The aliens who have been living in Kenya without valid documents were sent back home after staying in custody for almost two weeks. They are part of the more than 200 illegal aliens who have been slated for deportation.

Inspector General of Police David Kimaiyo confirmed the deportation, saying the security operations on illegal immigrants are ongoing.

"We are determined to deport them safely. We will deport more once they are caught," said Kimaiyo.

He said more than 400 people have also been repatriated to their designated refugee camps after they were found to have left there.

The refugees include 406 Somalis, two Ethiopians, one Congolese, two Ugandans and one Sudanese. "The government policy is that all illegal aliens must be deported to their countries of origin," said Kimaiyo.

The aliens were arrested in the ongoing security operation in Nairobi alone. More than 100 others are in custody.

More than 200 Ethiopians enter Kenya illegally every month through the vast porous boundary which is largely unmanned.

On several occasions, illegal Ethiopian immigrants were discovered locked up in congested rooms in Nairobi and Mombasa but the trade continues to thrive even as many were repatriated. The immigrants are said to be using Kenya as their transit route to other countries such as South Africa or other European countries.

The deportation comes after Kenya ordered all refugees living in urban areas to return to their camps in a bid to end attacks by armed groups carried out in retaliation for Kenya's intervention in neighboring Somalia.

Kenyans were also asked to report any refugees or illegal immigrants outside the overcrowded camps -- Dadaab in the east and Kakuma in the northwest -- to the police.

Kenyan security officials believe armed groups have used the refugee camps as bases to prepare attacks and then mingled with residents in urban areas to carry them out.

However, the UN refugee agency has called on the government to reconsider its directive to move about 50,000 registered refugees and asylum seekers from urban areas to overcrowded and underserviced refugee camps.

According to UNHCR, all communities are affected by insecurity, and scapegoating refugees is not an answer, adding that blanket implementation of encampment measures is arbitrary and unreasonable, and carries a threat to human dignity.

Meanwhile, Kasarani divisional police commander Augustine Nthumbi also said a group of 80 Congolese nationals who were found living illegally refused to be searched and vetted.

The group had been arrested in an overnight swoop in the city pending their repatriation when they started to riot in defiance.

Nthumbi said the aliens also stole the officer's mobile phone but it was recovered later after police had lobed a teargas canister into a holding area at the police station in the Wednesday drama.

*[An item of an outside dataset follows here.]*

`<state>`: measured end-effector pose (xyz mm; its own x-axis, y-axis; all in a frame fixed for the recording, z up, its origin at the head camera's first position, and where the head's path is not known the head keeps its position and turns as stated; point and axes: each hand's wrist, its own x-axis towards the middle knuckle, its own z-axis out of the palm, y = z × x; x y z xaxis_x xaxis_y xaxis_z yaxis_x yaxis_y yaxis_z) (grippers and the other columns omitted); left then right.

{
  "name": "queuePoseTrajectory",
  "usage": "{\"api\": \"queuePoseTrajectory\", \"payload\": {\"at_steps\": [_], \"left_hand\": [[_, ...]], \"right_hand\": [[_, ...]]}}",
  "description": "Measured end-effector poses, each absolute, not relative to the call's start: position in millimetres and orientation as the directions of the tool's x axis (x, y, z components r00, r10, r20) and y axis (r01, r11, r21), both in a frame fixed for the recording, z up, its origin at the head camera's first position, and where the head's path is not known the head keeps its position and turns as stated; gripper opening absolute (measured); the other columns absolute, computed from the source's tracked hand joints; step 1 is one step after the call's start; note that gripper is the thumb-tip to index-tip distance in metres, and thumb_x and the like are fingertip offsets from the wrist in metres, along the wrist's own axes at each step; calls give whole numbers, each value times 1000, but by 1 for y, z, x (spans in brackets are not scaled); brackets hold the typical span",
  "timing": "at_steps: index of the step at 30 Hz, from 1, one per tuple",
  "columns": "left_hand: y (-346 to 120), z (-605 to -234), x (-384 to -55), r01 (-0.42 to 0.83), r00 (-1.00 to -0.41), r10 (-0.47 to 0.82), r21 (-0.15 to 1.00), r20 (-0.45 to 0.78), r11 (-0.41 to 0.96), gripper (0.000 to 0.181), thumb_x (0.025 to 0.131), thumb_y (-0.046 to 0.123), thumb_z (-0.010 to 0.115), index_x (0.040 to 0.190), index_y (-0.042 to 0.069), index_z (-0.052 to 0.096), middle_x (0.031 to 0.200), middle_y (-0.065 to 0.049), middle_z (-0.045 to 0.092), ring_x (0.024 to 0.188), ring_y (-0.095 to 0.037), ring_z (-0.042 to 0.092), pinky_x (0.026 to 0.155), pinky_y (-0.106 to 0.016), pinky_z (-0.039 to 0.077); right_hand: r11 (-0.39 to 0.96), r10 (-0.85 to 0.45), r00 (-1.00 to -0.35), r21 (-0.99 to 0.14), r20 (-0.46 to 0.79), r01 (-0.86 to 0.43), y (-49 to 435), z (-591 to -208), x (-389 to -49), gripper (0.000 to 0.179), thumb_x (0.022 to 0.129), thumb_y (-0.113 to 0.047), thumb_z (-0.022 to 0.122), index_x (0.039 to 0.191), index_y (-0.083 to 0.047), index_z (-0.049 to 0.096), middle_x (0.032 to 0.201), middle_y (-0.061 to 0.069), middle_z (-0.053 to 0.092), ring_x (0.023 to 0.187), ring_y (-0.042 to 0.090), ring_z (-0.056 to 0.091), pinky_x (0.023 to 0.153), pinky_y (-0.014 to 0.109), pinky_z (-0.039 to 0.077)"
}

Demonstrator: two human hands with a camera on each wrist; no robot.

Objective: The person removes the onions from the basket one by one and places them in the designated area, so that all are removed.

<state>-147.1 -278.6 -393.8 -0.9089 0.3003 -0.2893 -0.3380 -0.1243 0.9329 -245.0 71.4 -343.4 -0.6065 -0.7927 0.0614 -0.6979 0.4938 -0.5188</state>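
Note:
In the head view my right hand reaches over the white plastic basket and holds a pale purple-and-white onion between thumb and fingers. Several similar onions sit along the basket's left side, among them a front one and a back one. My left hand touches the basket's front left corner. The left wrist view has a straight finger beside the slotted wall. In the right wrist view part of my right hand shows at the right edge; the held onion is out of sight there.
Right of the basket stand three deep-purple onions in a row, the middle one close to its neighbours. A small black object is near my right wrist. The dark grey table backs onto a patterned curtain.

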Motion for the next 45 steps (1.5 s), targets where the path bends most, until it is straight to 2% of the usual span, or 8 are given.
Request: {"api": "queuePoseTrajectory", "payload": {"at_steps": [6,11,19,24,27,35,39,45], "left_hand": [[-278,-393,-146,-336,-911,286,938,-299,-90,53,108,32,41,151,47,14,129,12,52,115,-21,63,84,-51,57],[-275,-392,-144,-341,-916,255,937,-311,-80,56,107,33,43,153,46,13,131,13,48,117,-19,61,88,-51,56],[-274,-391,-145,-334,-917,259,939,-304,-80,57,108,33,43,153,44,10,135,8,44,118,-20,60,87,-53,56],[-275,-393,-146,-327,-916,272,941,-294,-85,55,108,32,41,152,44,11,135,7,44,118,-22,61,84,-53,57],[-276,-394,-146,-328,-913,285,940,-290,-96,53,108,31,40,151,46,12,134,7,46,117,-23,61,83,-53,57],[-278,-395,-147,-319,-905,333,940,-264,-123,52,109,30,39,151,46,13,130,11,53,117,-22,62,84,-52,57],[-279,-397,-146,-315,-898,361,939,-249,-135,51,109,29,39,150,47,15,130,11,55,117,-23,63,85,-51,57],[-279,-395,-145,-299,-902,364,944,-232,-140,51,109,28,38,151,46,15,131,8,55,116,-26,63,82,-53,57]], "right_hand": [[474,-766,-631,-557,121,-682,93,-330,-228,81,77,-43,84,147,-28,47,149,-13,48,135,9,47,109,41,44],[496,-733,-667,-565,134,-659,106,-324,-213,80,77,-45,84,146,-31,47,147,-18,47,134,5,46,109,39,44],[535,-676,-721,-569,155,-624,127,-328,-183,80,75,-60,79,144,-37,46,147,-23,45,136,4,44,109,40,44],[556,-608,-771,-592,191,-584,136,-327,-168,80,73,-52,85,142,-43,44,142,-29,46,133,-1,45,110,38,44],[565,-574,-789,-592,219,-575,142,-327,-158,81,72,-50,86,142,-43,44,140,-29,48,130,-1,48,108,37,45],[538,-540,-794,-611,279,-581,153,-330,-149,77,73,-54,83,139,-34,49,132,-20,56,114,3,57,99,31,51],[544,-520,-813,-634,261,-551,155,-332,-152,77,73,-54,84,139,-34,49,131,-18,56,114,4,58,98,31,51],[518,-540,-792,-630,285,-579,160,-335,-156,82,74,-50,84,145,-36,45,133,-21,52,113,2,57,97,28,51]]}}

They attacked and injured a police officer who tried to escort them from the cells to a waiting lorry for screening at Karasni grounds.

"They were refusing to get out of the cells because they don't want to be repatriated. We reinforced the team and took them to Kasarani for screening," said Nthumbi.

Majority of those found living in the country are Somalis, Ethiopians and Congolese whose easy access in the country has been blamed on porous borders and corruption at the points of entry and exit respectively.

Most of those in custody were individuals who are in the country illegally without valid documents, those who were outside the precincts of legally gazetted areas and those who had unauthenticated documents.